Effective fourth quarter 2017 to facilitate an orderly management succession process, we implemented a post-retirement benefit plan to assist in providing health care to officers who are active employees (including their spouses) and have met certain age and service requirements. These benefits are not funded in advance and are provided up to age 65 or on the date they become eligible for Medicare, subject to various cost-sharing features. In combination with the implementation of this succession plan enhancement, certain officers that qualify for the post-retirement benefit plan are fully vested in all equity grants after one year of service following the grant date. Beginning January 1, 2023, officers will qualify for this benefit based on age of 55 plus 10 years of service or age of 65 plus 5 years of service.

 

Change in Control Arrangements

 

There are no employment agreements currently in effect between us and any employee. None of our employees are covered under any general severance plan.
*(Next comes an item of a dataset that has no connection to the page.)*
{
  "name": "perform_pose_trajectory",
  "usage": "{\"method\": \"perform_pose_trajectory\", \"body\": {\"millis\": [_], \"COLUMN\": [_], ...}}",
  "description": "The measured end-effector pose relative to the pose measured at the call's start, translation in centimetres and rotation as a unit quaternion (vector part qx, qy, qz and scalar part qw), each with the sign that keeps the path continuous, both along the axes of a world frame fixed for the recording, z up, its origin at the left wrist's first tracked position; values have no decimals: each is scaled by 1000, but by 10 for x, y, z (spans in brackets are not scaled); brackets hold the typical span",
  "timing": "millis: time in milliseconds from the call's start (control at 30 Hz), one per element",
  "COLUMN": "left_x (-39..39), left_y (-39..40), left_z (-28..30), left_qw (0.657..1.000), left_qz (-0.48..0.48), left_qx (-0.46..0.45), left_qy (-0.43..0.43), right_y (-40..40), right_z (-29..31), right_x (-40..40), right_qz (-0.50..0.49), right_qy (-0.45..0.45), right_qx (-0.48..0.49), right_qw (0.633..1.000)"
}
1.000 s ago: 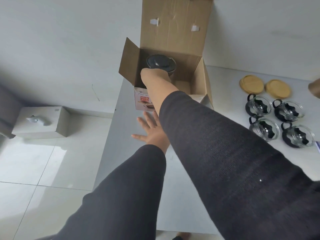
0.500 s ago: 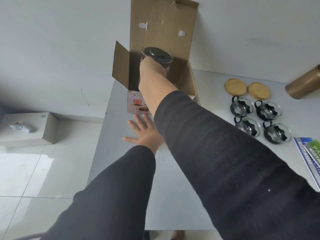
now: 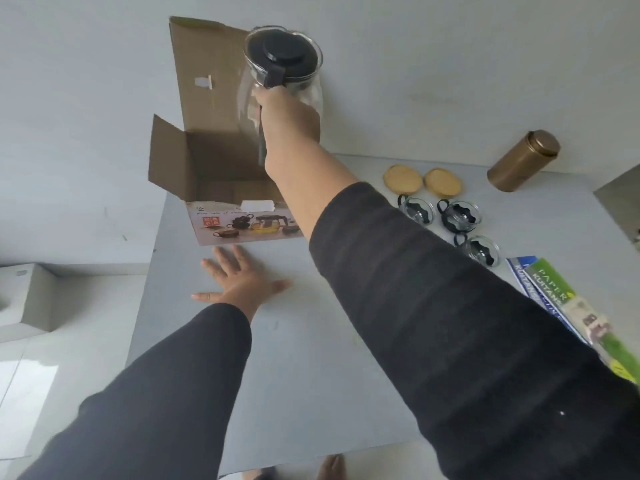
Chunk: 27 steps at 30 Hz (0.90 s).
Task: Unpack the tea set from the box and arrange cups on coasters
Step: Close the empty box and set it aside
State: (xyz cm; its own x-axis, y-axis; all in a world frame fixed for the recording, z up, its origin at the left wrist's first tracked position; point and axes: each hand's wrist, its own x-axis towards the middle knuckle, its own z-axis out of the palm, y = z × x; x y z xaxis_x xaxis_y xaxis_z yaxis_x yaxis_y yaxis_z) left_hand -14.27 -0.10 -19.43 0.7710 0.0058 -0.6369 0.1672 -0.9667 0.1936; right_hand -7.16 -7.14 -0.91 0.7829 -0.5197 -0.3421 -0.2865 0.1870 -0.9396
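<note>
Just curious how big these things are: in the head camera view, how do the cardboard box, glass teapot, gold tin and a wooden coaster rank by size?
1. Cardboard box
2. Glass teapot, lifted nearer the camera, so somewhat flattered
3. Gold tin
4. Wooden coaster

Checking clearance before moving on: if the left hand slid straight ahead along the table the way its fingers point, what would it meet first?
Most likely the printed front of the box. The left hand lies flat on the table, fingers pointing at it across a short bare strip.
</note>
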Motion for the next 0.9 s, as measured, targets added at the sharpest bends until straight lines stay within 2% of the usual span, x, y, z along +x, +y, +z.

In the event an executive terminates employment, any severance benefits payable would be determined by the Compensation Committee at its discretion, unless such termination occurred following a change in control, in which case severance may be payable pursuant to the Range Resources Corporation Amended and Restated Executive Change in Control Severance Benefit Plan (the “Management CIC Plan”).

 

The Management CIC Plan was adopted in March 2005 and amended in 2023. Pursuant to the Management CIC Plan, all our corporate officers and certain other employees selected by the Compensation Committee (the “Management Group”) may be entitled to receive certain payments and benefits if there is a “Change in Control” of the Company and a member of the Management Group is terminated other than for “Cause” or resigns for “Good Reason” within the “Protection Period.” The terms Change in Control, Cause, Good Reason, and Protection Period, as used in the Management CIC Plan, are defined in the section of this Proxy Statement entitled “Potential Payments upon Termination and Change in Control.” If a member of the Management Group is terminated without Cause or resigns for Good Reason within the Protection Period, that participant will receive:

 

a lump sum payment equal to (i) the participant’s “benefit multiple” multiplied by (ii) the sum of (A) the average of the bonuses paid or awarded to the participant for the three prior fiscal years or the individual’s current year target bonus, whichever is higher, plus (B) the participant’s base salary; and

 

for a period of years equal to the participant’s “benefit multiple,” continued participation in any medical, dental, life, disability, and any other insurance arrangement for the participant (and, if applicable, the participant’s spouse and eligible children) in which such person(s) were participating immediately prior to (i) the date of the participant’s termination as determined under the Management CIC Plan, or, if greater, (ii) the occurrence of the Change in Control.

 

The “benefit multiples” applicable to the NEOs in 2023 were as follows: – Mr. Degner – three; Mr. Scucchi – three; Ms. McDowell – three; Mr. Farquharson – three and Ms. Ginn – three.  In addition, any non-vested equity based compensation awards held by each participant vest upon the occurrence of a Change in Control. A more detailed description of these provisions is provided in the section of this Proxy Statement entitled “Potential Payments upon Termination and Change in Control.”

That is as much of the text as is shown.